▸ **EXERCISE OBJECTIVE**
In the data below, which lines hold the word "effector"? Copy them.

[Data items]

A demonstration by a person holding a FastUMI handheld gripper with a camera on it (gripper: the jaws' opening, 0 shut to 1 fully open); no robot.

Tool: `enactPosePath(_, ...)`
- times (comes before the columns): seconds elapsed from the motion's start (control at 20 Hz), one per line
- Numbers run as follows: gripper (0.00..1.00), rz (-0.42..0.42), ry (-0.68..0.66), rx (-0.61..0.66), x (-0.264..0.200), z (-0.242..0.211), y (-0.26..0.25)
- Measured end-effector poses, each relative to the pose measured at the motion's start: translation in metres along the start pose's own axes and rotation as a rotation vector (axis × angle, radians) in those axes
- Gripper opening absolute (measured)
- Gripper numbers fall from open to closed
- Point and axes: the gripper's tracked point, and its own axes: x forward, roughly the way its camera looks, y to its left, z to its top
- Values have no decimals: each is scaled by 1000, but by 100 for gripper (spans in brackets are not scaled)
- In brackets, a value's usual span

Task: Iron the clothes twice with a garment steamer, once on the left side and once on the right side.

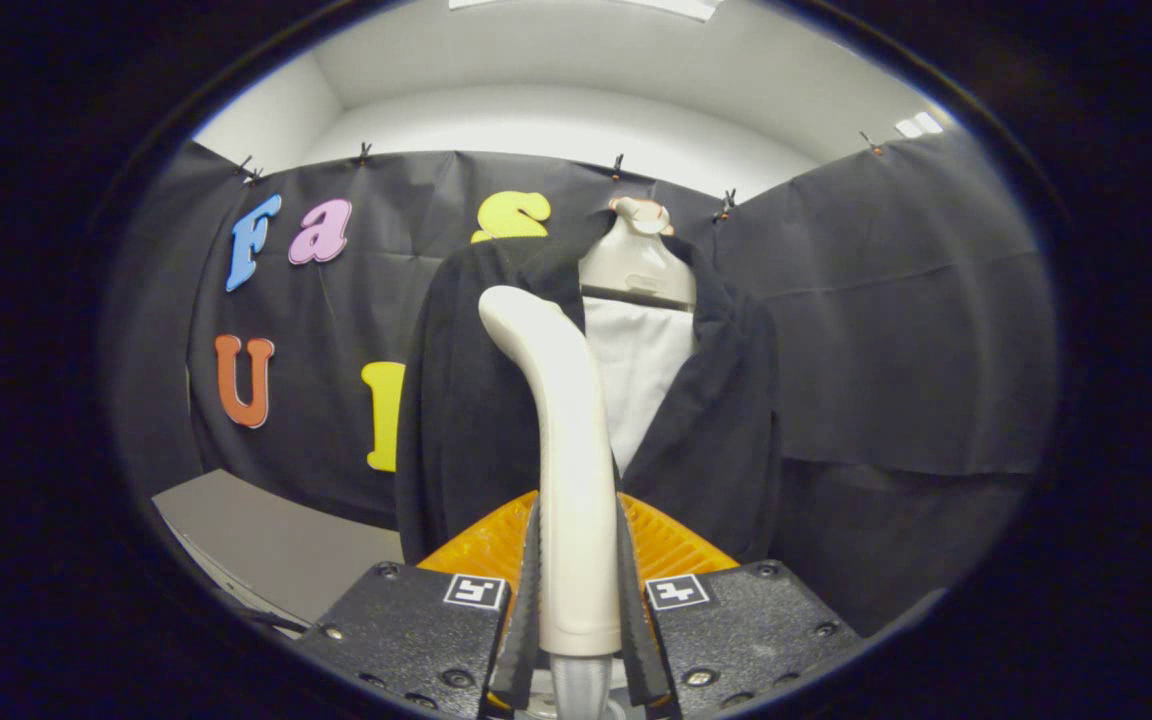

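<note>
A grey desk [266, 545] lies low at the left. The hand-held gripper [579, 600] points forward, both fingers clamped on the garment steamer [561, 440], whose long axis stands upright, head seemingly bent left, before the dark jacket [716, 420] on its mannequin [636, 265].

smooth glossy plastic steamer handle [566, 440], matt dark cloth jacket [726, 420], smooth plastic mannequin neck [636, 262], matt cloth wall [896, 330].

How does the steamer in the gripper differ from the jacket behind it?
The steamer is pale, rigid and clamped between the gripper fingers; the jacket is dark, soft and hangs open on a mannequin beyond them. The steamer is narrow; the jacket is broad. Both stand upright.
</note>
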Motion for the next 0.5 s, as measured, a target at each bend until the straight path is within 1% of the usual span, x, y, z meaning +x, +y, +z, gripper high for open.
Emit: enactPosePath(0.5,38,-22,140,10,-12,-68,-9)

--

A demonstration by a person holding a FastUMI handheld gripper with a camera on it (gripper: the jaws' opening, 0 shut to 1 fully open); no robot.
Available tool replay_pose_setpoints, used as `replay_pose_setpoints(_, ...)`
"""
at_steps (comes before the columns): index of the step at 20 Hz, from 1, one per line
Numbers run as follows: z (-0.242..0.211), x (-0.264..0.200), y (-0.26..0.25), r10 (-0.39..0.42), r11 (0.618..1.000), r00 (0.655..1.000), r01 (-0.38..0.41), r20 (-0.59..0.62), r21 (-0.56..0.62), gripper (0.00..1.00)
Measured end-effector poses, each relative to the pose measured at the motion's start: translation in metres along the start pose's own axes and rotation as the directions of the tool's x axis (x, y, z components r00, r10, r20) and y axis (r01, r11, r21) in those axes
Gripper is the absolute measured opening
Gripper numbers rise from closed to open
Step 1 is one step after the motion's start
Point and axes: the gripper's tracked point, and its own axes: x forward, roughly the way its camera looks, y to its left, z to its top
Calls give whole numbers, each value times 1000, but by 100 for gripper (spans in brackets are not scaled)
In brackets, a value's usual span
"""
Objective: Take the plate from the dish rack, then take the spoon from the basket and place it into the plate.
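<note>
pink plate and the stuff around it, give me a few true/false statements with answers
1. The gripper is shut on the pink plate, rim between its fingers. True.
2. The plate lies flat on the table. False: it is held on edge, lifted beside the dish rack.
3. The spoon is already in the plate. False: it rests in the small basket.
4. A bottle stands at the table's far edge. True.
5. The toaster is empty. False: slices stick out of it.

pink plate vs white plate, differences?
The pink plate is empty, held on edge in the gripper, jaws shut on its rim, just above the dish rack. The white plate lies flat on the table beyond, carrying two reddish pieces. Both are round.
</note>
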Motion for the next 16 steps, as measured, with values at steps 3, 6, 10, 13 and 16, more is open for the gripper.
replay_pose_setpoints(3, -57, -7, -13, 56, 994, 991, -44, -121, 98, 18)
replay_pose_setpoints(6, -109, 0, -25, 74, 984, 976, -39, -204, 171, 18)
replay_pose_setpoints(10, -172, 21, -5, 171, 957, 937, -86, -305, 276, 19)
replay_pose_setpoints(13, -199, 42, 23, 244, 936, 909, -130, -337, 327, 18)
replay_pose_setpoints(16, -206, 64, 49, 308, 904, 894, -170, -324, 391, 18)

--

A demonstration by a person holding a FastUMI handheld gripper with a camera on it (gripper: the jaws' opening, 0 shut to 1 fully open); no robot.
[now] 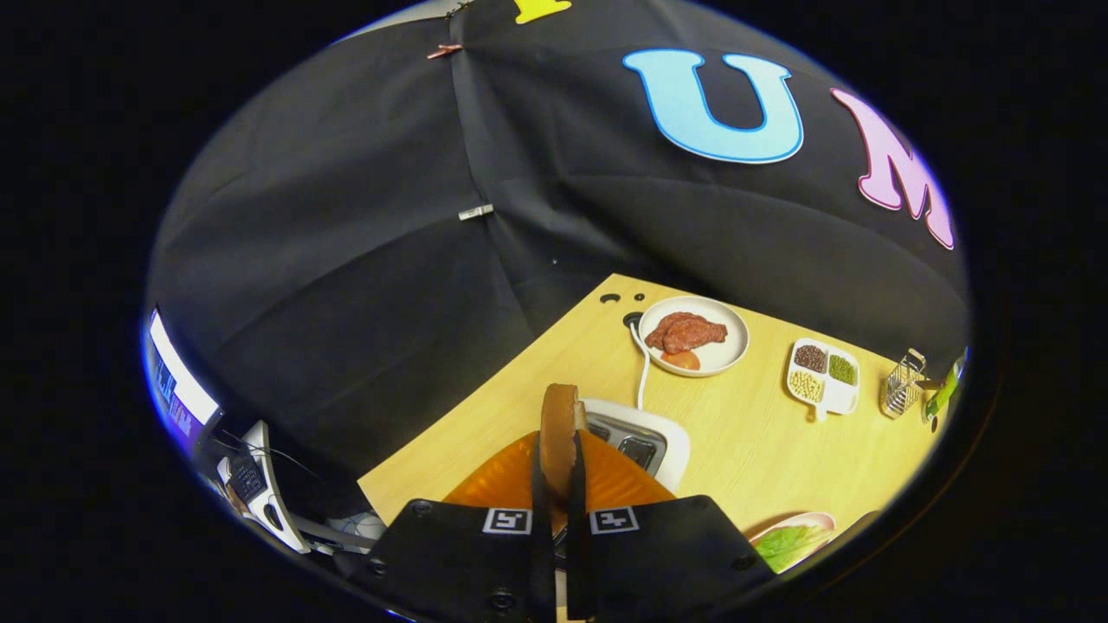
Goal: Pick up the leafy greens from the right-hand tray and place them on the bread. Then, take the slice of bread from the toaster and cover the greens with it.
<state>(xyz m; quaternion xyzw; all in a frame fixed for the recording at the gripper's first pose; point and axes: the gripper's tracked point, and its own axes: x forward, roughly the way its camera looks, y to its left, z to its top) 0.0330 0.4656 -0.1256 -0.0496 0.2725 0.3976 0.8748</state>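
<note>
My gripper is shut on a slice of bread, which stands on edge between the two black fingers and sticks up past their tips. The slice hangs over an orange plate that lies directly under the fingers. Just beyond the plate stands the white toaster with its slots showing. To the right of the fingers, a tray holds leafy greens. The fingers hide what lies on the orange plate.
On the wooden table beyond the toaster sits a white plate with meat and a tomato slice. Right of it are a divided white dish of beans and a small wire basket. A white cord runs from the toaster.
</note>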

▸ **RESULT**
- Measured end-effector poses, each relative to the pose measured at the motion's start: translation in metres along the start pose's own axes and rotation as a rotation vector (axis × angle, radians) in those axes
Measured end-effector poses, each relative to the pose measured at the motion's start: translation in metres along the start pose's own axes and rotation as the directions of the tool's x axis (x, y, z components r00, r10, r20) and y axis (r01, r11, r21) in those axes

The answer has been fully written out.